JEFFERSON CITY, Mo. – Every pundit, news outlet, and former presidential nominee (we’re looking at you Mitt Romney) forecasting electoral demise for Donald Trump in November may want to take pause.
As Hillary Clinton continues to be embroiled in a seemingly never-ending Democratic nomination fight with all-but-vanquished Sen. Bernie Sanders (I-VT), presumptive Republican nominee Donald Trump has surged ahead of Mrs. Clinton for the first time this year in two new national polls.
As the chart above indicates, polling trends for weeks have shown a decline in Mrs. Cinton’s support as the rate of Mr. Trump’s support continues to rise.
In that same Fox News poll, a second question was asked of respondents regarding favorability. The results, shown below, indicate a similar swing in support; away from Mrs. Clinton and toward Mr. Trump.
It will be intriguing to see if this current polling trend holds through the rest of the presidential primary season, which concludes on June 7. What’s becoming more and more evident is the fact that Mrs. Clinton’s seeming inability to ‘close the deal’ with Sen. Sanders in mathematically wrapping up the Democratic nomination has done some damage to her poll numbers.
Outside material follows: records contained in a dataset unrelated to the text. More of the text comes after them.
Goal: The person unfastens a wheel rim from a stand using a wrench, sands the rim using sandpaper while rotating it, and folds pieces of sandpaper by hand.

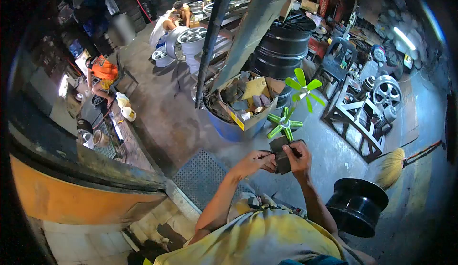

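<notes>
Both hands grip a dark, folded-looking piece of sandpaper [281, 159] in front of my body. My left hand [256, 163] pinches its left edge between thumb and fingers. On the opposite edge, my right hand [298, 158] is closed with the thumb on top. Just beyond the sandpaper stands a green fan [285, 123] with several blades; a second green fan [305, 91] is behind it. Left of them, a cardboard box [248, 117] full of scraps and worn pieces rests on a blue drum [224, 129].
A black wheel rim [357, 207] lies to my right, near a straw broom [392, 168]. A metal frame stand [355, 122] holds a silver wheel [387, 93]. Left is a perforated mat [198, 177]. A person in orange [102, 68] sits far left; others work among rims at the back.
</notes>
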A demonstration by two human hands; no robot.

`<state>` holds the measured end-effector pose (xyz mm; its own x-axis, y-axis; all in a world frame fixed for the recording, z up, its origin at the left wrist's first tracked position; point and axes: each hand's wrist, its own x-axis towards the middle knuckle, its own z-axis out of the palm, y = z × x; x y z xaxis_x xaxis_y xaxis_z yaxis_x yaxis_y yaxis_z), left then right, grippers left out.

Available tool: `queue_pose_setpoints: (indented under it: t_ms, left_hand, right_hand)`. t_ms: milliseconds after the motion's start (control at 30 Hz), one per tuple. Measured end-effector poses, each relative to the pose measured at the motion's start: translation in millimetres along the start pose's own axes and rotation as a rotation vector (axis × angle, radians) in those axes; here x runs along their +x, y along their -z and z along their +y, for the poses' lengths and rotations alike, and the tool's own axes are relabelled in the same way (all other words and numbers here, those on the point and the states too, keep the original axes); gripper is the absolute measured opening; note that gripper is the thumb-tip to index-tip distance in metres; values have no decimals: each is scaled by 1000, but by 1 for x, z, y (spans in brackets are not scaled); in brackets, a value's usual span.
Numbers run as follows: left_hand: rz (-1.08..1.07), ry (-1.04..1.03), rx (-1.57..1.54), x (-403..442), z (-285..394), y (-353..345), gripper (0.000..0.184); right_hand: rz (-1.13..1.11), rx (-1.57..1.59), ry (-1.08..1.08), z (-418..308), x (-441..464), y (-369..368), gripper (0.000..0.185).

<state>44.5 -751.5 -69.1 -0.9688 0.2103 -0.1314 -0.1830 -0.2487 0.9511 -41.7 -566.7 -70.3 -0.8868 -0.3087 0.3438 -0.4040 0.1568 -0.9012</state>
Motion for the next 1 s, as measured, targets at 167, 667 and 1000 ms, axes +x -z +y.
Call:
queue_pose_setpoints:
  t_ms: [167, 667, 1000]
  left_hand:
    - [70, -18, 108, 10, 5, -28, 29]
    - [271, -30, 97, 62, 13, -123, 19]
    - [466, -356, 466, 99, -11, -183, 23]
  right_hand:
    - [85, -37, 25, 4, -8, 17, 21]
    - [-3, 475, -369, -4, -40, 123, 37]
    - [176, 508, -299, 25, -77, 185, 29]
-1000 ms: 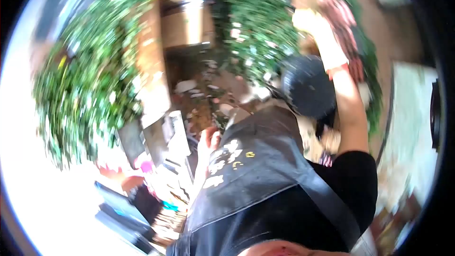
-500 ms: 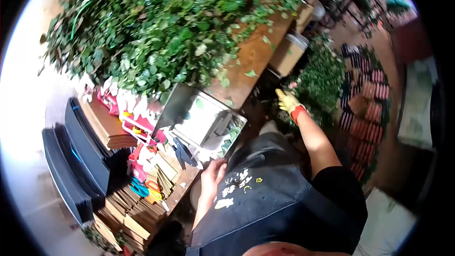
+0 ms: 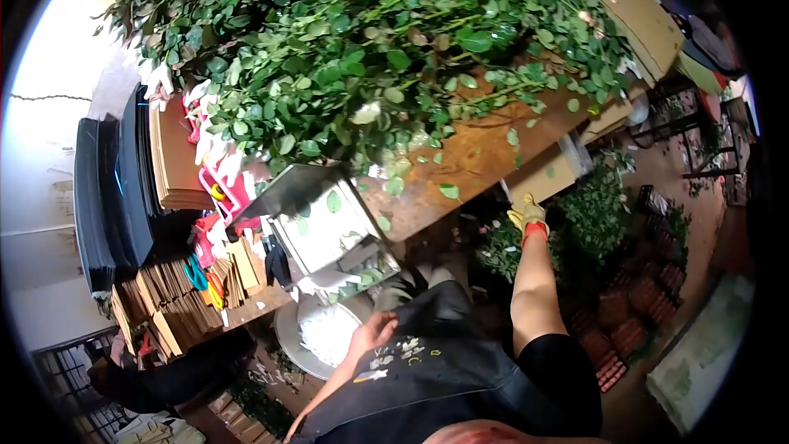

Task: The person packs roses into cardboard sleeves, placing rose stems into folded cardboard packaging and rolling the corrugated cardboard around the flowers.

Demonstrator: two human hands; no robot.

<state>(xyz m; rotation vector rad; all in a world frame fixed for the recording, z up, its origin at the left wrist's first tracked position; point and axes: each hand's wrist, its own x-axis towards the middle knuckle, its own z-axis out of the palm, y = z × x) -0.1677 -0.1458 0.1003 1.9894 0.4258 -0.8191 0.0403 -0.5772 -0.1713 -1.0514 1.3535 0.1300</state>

Additionally, the rhetorical lashing from the Democratic National Committee towards the Sanders campaign and its supporters in the wake of the Nevada Democratic state convention debacle will surely serve to discourage those supporters from ultimately switching their support to Hillary Clinton by the time of the Democratic National Convention in July. Donald Trump’s public declarations regarding his intention to court disaffected Sanders supporters this fall with his populist economic message should have Democratic pooh-bahs in Washington and Brooklyn sweating.
One would imagine, given these latest polls, that Missouri itself will likely be a Republican hold and a victory for Mr. Trump. This notion is backed up too by the decisively larger turnout for the Republicans in Missouri’s March 15 presidential primaries.
Thus, the real intrigue this year, at least in Missouri, is the presidential campaign’s effect (or lack thereof) on the statewide races. As Democratic enthusiasm is down and Republican enthusiasm is experiencing record highs (as the Democrats did in 2008), one would have to wonder if the scales won’t be tipped in the Missouri GOP’s favor come November.